I was actually a little disappointed with this book. We love nature and nature projects in our family, so I was excited to find some new ways to play and learn with nature. For the most part, this didn't really do the trick for me.

This is a very short, full-color book with instructions for doing 8 simple science projects that supposedly use nature.

The projects are:

Make a rainbow (put water in a glass baking dish outside and let the sun shine through it on a piece of paper, and then see if the rainbow looks different on red or blue paper)

Make a sunset (pour some whole milk in a glass of water and shine a flashlight through it, to see how light looks different colors when it has to travel through more milky water)

Make a cranberry volcano (pour cranberry juice in three glasses, add lemon juice to one and baking soda to another, to see how it reacts to acids and bases)

Make a bottle thermometer (use a tiny food coloring bottle, straw, alcohol and food coloring to make a tiny thermometer that will change where the colored alcohol goes up on the straw if you put it in hot water or ice water)

Sundial time (make a sundial from a paper plate, tape and a pencil)

Flaming fireworks (dip wooden skewers in glue and then in salt or copper sulfate and then light them on fire to see that the salt and copper burn at different colors)

Great big bubbles (use dowels and yarn to make giant bubble wands)

Fall chemistry colors (chop up fall leaves and put them in alcohol, filter them, and then suspend pieces of paper towels in the liquids so the pigment will travel up them)

I considered the last one the best nature project, though the others can be fun science projects.

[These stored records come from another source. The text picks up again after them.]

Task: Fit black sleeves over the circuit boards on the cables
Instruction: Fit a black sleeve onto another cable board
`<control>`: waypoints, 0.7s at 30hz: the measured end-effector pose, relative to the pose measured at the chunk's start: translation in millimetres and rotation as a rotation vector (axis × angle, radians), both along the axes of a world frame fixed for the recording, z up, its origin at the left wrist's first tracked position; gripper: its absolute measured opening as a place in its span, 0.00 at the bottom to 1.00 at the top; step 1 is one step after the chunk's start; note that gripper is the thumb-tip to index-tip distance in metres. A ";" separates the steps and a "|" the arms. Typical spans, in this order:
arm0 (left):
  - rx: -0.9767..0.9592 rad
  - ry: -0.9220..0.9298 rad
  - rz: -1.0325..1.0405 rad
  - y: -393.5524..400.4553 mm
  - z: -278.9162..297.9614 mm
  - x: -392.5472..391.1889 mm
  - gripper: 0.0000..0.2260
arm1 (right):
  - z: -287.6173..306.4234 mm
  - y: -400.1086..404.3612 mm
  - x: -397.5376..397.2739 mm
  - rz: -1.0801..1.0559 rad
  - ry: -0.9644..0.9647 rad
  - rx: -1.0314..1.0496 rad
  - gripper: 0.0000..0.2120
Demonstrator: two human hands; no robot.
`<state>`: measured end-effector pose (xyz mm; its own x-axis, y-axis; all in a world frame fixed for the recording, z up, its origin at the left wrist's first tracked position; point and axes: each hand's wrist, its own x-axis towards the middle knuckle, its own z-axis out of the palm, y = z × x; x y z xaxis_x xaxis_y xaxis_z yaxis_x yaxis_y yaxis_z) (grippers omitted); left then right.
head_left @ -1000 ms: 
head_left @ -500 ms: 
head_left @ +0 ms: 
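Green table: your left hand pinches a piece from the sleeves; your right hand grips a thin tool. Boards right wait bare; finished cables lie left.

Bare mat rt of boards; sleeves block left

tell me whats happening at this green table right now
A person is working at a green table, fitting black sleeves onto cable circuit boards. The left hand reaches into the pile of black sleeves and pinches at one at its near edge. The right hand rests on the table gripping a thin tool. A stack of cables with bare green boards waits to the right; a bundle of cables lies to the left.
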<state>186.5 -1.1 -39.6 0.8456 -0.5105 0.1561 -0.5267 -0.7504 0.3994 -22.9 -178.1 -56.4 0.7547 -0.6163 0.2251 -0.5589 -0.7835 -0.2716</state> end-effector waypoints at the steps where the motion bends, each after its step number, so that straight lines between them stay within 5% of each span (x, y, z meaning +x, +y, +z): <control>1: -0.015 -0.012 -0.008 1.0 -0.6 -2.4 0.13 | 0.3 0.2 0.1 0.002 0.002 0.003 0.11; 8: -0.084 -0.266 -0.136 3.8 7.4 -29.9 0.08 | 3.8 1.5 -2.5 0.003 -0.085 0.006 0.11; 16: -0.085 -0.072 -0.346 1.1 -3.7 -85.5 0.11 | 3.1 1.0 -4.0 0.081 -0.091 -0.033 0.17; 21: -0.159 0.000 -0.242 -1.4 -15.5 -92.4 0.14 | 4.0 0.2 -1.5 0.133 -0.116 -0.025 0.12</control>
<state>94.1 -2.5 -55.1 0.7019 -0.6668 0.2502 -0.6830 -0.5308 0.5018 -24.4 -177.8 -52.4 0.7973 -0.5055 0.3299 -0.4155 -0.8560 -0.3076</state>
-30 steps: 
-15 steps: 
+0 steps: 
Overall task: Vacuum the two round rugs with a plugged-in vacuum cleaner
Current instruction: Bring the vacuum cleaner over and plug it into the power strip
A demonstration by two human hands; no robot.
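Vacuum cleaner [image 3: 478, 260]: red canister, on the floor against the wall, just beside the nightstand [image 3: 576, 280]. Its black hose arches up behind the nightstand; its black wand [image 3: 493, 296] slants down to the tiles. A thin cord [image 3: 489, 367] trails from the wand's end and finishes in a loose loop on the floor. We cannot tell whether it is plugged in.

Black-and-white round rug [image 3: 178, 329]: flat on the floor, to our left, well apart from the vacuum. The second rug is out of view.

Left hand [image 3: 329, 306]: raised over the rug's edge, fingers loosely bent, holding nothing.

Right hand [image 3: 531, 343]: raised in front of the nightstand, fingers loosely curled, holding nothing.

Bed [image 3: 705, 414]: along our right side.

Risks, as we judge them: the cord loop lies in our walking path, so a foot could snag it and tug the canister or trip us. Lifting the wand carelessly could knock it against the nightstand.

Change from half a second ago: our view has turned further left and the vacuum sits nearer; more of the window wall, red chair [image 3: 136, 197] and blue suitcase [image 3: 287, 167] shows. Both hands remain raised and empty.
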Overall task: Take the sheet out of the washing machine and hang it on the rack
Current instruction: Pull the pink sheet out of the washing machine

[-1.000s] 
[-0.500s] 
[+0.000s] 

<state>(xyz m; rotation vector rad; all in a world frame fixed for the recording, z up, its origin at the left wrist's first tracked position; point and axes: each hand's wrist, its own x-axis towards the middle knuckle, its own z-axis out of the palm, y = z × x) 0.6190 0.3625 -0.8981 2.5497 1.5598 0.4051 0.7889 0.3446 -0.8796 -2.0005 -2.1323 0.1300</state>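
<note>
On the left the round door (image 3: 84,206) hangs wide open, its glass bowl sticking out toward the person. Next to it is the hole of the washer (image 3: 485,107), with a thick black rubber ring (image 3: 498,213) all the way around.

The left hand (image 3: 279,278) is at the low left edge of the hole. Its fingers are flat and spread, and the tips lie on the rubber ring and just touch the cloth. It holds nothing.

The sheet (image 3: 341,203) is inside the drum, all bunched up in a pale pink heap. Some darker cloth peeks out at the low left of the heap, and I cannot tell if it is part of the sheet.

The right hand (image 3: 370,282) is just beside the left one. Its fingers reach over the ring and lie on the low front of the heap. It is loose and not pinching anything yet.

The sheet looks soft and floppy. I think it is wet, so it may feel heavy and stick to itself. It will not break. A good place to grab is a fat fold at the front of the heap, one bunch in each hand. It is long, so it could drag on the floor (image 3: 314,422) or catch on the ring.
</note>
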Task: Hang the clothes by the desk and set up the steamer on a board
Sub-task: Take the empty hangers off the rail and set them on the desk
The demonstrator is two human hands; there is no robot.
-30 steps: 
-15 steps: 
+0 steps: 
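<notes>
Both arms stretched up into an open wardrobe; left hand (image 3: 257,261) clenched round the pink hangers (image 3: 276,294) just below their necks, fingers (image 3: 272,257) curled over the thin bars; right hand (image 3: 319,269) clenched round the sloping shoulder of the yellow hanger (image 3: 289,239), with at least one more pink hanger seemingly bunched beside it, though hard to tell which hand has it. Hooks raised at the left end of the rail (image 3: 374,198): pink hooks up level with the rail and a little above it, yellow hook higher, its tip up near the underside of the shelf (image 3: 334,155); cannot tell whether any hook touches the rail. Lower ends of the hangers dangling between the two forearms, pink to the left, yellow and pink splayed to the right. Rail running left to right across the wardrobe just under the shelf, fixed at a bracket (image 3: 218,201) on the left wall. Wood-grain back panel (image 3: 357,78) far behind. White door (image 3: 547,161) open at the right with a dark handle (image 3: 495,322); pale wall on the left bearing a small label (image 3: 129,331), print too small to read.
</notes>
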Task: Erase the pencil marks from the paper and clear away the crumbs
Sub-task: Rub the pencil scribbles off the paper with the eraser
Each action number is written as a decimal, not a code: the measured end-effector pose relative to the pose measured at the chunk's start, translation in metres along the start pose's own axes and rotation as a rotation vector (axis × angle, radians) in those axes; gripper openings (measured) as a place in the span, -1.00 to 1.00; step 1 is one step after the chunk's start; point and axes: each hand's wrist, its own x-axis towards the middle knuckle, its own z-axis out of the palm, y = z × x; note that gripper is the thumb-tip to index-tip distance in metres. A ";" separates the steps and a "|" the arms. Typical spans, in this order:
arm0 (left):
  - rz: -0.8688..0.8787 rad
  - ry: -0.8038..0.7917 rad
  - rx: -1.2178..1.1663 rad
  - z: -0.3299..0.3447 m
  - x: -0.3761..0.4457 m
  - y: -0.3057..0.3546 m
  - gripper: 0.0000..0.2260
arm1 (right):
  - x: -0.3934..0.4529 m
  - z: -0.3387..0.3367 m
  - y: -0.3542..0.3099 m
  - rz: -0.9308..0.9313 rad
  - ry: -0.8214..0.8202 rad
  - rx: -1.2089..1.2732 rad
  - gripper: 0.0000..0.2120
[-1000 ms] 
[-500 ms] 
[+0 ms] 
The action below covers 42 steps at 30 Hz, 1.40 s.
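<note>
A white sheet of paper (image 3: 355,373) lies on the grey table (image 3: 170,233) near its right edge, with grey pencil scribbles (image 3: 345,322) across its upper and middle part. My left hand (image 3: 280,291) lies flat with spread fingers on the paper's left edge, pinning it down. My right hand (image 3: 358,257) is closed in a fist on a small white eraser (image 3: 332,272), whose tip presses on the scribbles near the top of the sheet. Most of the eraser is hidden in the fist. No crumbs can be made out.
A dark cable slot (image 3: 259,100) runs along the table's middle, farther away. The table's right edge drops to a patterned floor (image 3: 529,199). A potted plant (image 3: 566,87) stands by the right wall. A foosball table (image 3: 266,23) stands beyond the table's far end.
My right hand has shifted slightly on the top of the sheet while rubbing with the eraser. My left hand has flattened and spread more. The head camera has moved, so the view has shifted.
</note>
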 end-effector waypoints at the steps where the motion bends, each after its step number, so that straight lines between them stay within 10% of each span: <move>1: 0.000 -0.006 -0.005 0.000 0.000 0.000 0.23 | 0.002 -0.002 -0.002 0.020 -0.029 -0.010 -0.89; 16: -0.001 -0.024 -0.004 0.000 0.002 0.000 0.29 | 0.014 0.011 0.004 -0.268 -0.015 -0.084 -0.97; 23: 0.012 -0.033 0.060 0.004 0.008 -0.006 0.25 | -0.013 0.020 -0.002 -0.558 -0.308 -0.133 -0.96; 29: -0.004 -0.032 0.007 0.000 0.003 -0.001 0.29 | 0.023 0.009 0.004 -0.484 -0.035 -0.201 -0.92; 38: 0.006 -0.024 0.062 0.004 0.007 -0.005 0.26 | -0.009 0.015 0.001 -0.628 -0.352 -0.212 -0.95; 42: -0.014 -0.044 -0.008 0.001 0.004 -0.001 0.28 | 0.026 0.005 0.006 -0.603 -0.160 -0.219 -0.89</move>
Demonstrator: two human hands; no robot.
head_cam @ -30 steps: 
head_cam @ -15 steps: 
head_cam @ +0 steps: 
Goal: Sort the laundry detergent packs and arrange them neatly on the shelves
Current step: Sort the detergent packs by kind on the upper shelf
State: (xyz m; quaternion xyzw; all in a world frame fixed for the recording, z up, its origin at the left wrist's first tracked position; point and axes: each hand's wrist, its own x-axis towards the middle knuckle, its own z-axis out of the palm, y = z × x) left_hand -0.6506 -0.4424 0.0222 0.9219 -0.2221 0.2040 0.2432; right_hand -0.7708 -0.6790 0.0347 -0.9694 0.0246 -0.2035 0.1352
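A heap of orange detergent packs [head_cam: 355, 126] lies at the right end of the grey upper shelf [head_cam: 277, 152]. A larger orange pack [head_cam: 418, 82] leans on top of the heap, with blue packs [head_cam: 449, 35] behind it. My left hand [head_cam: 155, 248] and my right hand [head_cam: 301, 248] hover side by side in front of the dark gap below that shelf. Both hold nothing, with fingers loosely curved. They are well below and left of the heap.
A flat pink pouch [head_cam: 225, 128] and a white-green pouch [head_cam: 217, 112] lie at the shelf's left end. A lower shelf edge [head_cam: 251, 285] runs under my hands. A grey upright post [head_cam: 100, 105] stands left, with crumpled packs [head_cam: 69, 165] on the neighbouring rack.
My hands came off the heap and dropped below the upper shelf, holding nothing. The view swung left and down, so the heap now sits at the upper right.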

I was disappointed that even the sundial used man-made materials like a paper plate and pencil instead of showing kids how to use natural objects like a stick stuck in the mud, per se.

Good color photos are shown of all of the steps, and it does a good job of going over safety rules. Small blurbs tell kids what the science behind each one is, too.

All in all, this is a short book that might be a fun library pick, but I wish it had gone farther with the nature theme and the number of projects.

My rating system:
1 = hated it
2 = it was okay
3 = liked it
4 = really liked it
5 = love it, plan to purchase, and/or would buy it again if it was lost

I read a digital ARC of the book for the purpose of review.